3.1 million--Number of U.S. merchants accepting chip cards as of June 2018

“Hypermarket and large c-store retailers have been at the front of the EMV upgrade wave,” says Haecker of DFS. Their high-profile, high-volume locations with older equipment are typically getting entirely new dispensers, while other locations are being upgraded with kits. Many smaller and single-site operators, meanwhile, “seem to be holding out” completely on upgrading, he says.

Joe O’Brien, vice president of marketing for Source North America Corp., Addison, Ill., which helps provide EMV upgrades, also sees many retailers doing “the minimum required” to upgrade.

“Major chains and folks with ties to major oils are getting price incentives to upgrade this year, but folks with one to 10 sites are not yet committing to upgrades,” he says. Source North America has advised clients to determine whether their customers are still dependent on credit-card payment vs. smartphones or loyalty programs in store.

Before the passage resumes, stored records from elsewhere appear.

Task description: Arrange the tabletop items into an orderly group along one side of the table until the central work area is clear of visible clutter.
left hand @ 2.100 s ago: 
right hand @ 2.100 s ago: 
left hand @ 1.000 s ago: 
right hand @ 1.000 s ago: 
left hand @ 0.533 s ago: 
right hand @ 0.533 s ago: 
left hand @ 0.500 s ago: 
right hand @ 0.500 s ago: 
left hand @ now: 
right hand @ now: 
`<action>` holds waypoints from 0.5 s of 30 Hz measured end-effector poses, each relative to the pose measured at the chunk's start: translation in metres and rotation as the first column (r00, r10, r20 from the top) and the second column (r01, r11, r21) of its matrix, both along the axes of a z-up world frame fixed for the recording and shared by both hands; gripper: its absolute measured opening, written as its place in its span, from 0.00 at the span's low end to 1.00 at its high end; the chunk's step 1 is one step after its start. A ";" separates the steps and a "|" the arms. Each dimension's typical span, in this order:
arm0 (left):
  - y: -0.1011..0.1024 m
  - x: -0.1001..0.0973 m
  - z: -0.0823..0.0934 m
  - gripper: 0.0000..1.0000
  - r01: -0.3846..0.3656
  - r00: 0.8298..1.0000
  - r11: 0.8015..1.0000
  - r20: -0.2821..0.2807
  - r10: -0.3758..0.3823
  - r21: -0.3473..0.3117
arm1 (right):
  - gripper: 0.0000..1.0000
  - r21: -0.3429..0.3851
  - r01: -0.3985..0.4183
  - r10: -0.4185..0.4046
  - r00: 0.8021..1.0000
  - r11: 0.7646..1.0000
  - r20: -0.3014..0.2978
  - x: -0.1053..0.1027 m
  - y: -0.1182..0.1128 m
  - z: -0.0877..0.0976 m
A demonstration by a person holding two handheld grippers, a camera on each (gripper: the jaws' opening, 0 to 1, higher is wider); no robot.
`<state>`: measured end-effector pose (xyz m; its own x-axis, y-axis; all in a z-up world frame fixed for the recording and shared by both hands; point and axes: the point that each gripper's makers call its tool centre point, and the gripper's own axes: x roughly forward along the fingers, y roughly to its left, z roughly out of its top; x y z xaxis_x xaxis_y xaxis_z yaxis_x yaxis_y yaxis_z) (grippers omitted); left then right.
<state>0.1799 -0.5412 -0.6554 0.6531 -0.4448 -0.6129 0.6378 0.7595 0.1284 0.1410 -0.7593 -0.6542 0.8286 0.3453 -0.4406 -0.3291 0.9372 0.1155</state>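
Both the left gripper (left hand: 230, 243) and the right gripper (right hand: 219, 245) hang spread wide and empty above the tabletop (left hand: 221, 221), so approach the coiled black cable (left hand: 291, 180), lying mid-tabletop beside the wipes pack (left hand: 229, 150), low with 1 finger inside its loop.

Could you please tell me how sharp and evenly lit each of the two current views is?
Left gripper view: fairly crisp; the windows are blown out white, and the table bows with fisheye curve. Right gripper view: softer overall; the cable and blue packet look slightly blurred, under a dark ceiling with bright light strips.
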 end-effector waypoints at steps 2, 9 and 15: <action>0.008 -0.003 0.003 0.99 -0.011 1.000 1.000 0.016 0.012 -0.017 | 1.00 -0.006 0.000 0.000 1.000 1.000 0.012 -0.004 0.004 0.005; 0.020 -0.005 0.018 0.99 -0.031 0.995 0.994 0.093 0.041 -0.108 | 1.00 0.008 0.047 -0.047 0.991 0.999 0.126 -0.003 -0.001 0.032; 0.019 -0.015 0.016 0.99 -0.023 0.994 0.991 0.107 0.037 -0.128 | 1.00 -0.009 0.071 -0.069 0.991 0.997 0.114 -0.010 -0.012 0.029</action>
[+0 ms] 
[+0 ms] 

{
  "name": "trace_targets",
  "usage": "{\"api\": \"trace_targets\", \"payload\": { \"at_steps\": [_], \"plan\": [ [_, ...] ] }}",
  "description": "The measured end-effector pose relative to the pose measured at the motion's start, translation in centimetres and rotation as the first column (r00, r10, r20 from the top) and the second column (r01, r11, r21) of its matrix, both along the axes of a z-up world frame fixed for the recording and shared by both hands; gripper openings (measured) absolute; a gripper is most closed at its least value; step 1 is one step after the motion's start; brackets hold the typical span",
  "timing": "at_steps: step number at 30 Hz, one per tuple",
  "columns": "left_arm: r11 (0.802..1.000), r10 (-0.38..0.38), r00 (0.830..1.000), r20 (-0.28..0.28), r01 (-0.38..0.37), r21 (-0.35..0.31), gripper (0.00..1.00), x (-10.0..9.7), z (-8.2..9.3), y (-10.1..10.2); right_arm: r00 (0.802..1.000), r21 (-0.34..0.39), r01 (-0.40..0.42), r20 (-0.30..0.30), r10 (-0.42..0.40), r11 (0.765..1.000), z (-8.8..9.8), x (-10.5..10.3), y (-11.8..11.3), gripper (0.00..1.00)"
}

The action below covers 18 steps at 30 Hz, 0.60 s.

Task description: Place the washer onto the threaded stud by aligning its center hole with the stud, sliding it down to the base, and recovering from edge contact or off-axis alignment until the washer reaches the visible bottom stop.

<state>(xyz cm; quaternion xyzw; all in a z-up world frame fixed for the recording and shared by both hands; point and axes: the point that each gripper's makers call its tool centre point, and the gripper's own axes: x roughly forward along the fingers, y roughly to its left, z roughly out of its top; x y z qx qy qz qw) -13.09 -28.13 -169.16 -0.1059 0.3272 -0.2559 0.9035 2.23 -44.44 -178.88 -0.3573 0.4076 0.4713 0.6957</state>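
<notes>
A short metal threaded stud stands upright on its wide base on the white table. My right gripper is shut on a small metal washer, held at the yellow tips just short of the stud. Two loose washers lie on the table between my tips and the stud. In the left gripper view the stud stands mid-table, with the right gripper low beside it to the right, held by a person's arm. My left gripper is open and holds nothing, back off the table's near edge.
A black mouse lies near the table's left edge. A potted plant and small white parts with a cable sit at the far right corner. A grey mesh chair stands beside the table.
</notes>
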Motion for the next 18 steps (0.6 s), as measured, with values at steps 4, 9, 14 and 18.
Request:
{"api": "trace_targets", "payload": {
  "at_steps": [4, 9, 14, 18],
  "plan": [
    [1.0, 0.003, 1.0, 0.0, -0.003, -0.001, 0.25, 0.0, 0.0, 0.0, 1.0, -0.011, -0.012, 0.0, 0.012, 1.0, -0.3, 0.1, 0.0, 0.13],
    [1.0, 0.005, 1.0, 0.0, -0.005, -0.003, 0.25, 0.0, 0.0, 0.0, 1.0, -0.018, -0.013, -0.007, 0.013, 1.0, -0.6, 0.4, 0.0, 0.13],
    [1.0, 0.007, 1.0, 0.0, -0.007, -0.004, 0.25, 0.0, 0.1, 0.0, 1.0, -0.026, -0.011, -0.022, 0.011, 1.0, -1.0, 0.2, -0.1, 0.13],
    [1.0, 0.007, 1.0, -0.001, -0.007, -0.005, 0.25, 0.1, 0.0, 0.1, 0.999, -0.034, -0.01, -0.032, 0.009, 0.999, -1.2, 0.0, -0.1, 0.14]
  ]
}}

“If so, then make the move to EMV at the pump,” O’Brien says, “and do so before interest rates increase so the cost of funding remains reasonable.”

ADD RULE HERE

What Does EMV Stand For?

EMV was originally built for Europe, not the United States. Unlike the U.S., Europe did not have the telecommunications infrastructure to authorize card transactions in real time during EMV’s inception. The chip card was developed so the cards could authorize themselves, says Joshua Smith of Gas Pos. The acronym EMV stood for Europay, Mastercard and Visa in 1999, but since then more stakeholders have joined the group to create EMVCo, the body that maintains EMV specifications.

Today, EMVCo members include American Express, Discover, JCB, Mastercard, UnionPay and Visa.